Work instruction —
Locate each line with the string "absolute" in the listing below and copy it.

Material provided —
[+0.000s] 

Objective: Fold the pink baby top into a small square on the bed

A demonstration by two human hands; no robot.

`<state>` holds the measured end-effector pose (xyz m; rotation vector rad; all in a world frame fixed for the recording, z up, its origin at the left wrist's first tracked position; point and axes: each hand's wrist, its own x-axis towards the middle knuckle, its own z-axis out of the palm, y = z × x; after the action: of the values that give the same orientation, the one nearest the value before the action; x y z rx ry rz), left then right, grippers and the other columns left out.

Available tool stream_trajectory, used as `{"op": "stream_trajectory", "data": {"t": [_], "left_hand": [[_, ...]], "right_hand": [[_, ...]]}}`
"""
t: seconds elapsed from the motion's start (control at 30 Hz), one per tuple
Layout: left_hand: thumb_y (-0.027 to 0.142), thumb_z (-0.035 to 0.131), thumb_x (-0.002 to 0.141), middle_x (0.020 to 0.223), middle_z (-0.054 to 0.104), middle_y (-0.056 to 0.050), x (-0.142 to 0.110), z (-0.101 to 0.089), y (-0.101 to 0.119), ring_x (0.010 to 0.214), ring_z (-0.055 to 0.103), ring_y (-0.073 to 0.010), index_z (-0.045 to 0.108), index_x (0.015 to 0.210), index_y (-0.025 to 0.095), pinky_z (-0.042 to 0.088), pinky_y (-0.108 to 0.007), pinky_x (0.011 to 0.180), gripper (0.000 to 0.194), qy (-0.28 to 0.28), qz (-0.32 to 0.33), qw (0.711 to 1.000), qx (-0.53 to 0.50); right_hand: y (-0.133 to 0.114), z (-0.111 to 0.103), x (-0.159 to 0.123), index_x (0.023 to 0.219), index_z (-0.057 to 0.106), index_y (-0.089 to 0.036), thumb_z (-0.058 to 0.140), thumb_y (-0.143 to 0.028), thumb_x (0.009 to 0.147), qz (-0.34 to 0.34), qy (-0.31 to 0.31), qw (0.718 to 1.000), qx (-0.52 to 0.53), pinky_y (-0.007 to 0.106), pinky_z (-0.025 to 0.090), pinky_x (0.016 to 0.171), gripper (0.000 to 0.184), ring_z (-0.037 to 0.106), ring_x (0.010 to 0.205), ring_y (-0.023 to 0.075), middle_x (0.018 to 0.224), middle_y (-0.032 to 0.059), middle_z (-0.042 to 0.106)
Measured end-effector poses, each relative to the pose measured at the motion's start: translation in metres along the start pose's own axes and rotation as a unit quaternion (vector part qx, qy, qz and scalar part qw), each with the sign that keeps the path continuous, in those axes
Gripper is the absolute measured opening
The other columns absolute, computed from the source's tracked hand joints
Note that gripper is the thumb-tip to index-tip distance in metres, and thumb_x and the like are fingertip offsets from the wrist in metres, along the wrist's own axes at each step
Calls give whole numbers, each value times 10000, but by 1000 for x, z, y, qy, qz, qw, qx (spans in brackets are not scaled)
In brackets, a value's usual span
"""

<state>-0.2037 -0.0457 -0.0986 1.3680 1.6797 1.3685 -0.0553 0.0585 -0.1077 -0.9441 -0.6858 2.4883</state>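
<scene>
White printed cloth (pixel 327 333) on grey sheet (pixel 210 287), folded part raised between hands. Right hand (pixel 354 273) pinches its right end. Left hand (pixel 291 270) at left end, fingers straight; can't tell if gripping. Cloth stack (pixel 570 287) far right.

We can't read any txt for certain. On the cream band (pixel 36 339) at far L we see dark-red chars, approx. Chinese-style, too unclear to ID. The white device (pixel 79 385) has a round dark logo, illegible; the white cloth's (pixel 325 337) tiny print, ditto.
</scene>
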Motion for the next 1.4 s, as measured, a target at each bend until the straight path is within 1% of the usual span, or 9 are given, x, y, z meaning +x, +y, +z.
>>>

Written reply —
Gripper is the absolute measured opening
The other columns absolute, computed from the source's tracked hand joints

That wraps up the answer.